Apache Spark is a engine for large-scale data processing. It is optimized for the execution of multiple parallel operations on the same data set as they occur in many iterative machine learning tasks.

In Spark, data is stored as resilient distributed datasets (RDDs), i.e., an immutable, persistent set of objects that is partitioned across several computers. Two types of operations are defined on RDDs:

  1. Transformations: RDD x Function -> RDD
    apply a function on an RDD and create a new RDD
  2. Actions: RDD x Function -> Object
    compute a result from an RDD

These operations are executed lazily. This means that Spark stores the sequence of operations performed on an RDD. These operations are only executed, if (i) an action is performed and a result has to be computed or (ii) the computation of an RDD is explicitly requested.

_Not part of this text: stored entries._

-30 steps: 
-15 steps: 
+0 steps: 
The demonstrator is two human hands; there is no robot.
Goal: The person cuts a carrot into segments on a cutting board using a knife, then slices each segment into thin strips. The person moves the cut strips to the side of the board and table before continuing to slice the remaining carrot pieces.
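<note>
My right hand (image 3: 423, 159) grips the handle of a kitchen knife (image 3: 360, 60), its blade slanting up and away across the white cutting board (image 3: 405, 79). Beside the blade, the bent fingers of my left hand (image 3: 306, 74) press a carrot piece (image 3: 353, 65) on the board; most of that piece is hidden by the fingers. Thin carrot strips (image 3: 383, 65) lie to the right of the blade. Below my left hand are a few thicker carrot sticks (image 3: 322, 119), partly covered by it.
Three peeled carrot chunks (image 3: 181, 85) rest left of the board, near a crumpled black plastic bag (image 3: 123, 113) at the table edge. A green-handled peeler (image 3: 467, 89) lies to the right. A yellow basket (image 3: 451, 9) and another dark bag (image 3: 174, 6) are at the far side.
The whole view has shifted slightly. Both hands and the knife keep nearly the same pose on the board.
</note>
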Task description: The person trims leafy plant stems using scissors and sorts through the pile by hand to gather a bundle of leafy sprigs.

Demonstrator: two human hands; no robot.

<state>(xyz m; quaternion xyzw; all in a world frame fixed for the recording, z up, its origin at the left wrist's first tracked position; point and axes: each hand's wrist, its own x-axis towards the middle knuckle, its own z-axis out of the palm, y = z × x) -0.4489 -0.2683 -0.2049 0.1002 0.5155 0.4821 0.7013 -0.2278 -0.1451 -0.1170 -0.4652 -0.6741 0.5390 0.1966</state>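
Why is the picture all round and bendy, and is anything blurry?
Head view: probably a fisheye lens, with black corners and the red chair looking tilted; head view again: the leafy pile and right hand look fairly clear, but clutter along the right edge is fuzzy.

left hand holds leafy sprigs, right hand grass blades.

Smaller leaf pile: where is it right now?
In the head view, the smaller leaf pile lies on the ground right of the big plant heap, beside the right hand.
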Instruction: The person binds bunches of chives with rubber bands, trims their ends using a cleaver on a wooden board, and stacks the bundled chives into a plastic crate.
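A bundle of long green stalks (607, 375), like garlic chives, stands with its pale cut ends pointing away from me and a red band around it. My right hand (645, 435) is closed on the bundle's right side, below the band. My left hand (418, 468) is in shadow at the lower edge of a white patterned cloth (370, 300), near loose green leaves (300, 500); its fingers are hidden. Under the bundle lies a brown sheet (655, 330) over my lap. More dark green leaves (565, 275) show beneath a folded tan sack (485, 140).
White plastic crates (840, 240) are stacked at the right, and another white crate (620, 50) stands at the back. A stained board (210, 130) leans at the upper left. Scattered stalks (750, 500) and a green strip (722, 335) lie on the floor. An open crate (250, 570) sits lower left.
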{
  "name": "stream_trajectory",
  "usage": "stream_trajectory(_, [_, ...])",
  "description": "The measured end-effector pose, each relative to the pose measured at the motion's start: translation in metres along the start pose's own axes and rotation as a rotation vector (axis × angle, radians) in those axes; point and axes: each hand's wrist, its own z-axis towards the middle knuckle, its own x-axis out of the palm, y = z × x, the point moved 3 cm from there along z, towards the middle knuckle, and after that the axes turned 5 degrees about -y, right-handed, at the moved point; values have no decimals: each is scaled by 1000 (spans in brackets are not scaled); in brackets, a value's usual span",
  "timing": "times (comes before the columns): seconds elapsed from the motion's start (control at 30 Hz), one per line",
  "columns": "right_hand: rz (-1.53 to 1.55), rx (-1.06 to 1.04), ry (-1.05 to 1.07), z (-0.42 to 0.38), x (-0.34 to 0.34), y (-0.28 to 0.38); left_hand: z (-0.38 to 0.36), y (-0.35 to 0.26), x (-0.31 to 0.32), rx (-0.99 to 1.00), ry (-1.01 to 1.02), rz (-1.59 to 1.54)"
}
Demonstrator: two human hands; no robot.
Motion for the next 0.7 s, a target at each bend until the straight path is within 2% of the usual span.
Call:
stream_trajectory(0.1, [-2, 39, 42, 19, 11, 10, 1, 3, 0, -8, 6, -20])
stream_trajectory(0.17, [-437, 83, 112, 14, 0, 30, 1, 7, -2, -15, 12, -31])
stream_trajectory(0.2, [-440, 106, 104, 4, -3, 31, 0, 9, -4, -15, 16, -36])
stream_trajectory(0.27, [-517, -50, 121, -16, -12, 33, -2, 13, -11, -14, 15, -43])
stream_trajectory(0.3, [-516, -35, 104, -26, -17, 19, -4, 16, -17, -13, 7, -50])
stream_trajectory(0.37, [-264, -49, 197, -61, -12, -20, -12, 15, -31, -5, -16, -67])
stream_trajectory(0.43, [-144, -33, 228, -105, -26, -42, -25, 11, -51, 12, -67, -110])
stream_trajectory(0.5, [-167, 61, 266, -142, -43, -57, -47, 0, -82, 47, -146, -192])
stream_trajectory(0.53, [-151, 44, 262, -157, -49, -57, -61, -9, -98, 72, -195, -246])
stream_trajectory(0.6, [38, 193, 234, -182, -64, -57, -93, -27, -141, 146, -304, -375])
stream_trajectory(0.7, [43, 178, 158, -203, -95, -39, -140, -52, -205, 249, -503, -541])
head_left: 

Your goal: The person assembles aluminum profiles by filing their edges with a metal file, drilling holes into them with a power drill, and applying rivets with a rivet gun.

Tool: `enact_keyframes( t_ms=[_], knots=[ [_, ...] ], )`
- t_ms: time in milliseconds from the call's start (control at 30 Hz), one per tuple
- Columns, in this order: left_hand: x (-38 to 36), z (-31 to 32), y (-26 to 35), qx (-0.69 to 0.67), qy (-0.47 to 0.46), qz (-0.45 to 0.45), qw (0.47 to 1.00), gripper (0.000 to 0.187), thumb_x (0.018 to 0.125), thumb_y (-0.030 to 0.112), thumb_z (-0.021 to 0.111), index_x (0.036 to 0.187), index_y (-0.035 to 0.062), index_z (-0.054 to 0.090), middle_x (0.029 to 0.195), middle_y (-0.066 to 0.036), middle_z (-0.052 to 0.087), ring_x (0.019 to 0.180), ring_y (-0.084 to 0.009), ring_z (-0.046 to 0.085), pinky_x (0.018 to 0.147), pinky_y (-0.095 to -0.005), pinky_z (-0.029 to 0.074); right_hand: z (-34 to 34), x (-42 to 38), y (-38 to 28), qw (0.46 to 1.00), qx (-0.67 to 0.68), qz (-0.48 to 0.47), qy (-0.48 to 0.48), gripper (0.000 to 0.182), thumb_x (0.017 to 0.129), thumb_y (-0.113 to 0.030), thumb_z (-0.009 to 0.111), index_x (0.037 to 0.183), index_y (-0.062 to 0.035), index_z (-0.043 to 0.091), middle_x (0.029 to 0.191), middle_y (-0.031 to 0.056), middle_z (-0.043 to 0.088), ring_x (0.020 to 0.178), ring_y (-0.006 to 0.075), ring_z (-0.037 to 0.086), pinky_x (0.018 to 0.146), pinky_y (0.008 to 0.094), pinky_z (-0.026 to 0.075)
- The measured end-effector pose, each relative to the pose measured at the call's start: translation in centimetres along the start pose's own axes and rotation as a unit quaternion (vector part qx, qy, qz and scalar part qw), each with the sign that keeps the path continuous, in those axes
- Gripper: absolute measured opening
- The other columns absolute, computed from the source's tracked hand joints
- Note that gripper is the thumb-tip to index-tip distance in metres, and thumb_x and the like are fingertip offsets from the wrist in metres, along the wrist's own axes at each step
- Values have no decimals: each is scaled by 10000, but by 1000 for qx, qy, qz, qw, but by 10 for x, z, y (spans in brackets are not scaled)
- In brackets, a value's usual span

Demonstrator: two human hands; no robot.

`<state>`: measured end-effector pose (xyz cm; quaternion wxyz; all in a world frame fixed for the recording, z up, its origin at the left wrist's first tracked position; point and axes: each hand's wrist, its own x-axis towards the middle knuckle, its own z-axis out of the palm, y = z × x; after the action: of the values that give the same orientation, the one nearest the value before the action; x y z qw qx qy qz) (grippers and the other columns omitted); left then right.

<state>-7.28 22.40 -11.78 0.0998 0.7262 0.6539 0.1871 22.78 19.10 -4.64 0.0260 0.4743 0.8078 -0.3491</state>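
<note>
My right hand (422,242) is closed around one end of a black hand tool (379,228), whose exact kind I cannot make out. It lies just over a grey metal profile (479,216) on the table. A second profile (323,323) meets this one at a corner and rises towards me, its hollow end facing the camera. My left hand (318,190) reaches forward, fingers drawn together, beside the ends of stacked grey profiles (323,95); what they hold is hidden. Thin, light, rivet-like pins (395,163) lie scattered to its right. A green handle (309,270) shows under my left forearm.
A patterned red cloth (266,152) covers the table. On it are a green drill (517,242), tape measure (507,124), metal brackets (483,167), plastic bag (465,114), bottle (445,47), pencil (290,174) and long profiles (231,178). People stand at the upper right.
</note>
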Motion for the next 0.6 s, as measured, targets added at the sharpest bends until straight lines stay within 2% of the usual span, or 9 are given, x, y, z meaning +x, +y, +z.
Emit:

The execution of a Spark application starts with the driver program. It acquires resources from an external cluster management system like YARN and instructs it to start the processes of the application.

Additional APIs


Newer versions of Spark include high level APIs for dealing with data, including Spark SQL, Spark DataFrames and Datasets (Datasets does not currently support Python). These APIs include additional information beyond what is provided in the RDD to enable "extra optimizations".[1]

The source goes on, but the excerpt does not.